→ WHAT YOU HAVE TO DO
Only the lines holding the string "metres" are needed; copy each of them from the data.
--- SUPPLIED DATA ---
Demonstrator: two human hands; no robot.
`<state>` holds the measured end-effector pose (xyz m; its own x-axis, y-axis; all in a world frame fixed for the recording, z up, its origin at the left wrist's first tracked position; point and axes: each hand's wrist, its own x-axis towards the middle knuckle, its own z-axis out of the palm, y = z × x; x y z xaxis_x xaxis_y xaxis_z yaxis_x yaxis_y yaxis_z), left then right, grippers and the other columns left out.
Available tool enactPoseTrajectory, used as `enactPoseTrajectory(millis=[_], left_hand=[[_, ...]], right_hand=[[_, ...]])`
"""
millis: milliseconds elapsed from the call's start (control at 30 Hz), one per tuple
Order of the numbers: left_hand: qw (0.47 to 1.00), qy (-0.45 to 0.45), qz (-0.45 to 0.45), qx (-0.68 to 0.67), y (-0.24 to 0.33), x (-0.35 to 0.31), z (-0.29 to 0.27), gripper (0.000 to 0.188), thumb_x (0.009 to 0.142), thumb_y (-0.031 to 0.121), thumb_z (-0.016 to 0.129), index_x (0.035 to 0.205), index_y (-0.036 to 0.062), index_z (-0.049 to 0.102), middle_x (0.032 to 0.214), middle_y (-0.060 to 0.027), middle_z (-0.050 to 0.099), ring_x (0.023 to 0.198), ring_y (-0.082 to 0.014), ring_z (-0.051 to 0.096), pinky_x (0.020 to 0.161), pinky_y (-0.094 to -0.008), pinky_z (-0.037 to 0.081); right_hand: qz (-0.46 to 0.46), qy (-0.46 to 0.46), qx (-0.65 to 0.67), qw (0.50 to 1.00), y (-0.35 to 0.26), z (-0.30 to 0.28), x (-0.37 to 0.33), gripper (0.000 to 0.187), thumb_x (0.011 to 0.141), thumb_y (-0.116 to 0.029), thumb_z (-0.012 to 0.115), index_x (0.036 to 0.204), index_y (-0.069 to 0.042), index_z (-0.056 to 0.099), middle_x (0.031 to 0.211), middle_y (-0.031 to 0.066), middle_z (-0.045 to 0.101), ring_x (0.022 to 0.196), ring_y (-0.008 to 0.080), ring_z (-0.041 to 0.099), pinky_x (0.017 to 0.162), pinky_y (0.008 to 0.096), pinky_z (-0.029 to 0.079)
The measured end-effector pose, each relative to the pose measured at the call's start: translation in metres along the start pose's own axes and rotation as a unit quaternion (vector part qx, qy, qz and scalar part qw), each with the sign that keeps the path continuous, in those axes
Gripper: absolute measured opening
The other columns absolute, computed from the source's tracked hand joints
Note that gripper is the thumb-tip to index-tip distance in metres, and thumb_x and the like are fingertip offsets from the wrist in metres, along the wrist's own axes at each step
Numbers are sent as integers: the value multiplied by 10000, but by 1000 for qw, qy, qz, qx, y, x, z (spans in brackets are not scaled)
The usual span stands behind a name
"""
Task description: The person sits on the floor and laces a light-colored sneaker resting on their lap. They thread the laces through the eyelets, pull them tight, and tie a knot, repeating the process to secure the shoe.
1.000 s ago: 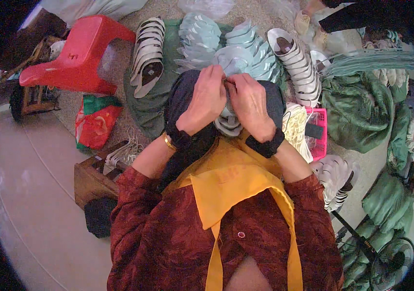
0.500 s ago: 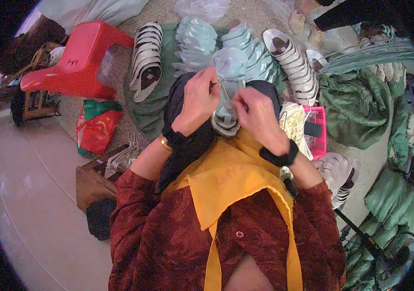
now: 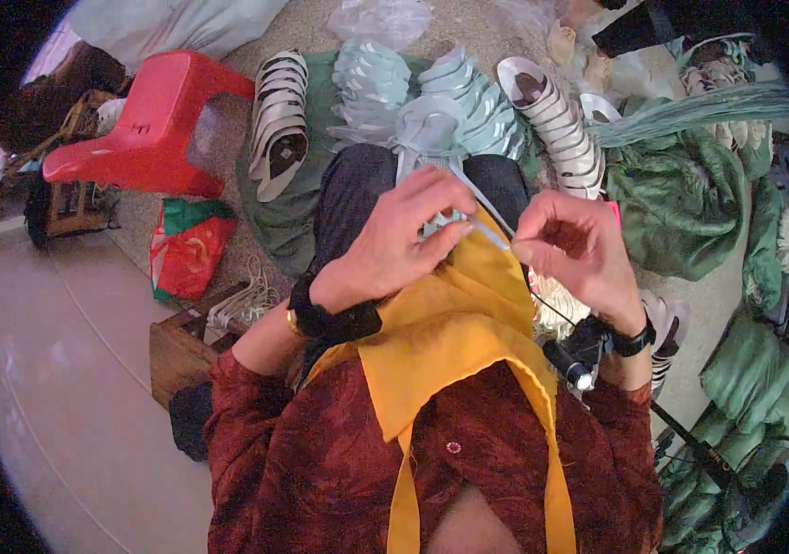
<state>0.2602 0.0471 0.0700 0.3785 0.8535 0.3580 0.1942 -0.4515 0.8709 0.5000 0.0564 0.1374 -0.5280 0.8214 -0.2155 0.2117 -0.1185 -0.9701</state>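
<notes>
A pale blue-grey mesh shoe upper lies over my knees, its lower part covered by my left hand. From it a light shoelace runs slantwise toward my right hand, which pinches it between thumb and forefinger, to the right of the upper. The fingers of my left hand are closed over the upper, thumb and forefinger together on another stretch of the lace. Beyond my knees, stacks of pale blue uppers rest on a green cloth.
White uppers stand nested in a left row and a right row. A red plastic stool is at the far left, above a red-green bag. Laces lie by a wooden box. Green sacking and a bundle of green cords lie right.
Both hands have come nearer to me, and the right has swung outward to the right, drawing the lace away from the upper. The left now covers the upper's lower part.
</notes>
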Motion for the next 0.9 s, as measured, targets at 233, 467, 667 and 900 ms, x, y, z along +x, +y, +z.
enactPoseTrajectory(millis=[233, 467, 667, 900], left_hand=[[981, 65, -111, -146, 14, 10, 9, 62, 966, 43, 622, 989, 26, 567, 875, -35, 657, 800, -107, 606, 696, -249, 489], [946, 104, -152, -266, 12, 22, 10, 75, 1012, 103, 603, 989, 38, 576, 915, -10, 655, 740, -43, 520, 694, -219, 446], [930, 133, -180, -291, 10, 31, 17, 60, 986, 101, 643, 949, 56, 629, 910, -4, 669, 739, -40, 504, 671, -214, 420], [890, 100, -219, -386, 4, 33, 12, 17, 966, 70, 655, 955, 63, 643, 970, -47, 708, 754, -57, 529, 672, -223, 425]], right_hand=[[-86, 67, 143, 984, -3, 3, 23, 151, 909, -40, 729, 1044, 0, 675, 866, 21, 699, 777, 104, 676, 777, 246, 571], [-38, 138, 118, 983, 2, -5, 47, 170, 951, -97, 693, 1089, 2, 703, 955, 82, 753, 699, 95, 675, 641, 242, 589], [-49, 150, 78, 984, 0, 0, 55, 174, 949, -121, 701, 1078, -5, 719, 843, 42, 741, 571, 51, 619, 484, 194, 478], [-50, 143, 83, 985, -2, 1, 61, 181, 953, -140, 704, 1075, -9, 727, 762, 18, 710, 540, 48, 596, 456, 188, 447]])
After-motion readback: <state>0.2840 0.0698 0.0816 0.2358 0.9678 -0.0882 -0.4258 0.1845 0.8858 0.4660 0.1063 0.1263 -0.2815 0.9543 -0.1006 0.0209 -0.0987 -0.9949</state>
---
→ ANSWER TO THIS EXERCISE
The measured end-effector pose, each relative to the pose measured at the call's start: translation in metres along the start pose's own axes and rotation as a unit quaternion (vector part qx, qy, qz and scalar part qw), each with the sign that keeps the path continuous, in those axes
Note that gripper is the thumb-tip to index-tip distance in metres, and thumb_x and the like are fingertip offsets from the wrist in metres, along the wrist's own axes at each step

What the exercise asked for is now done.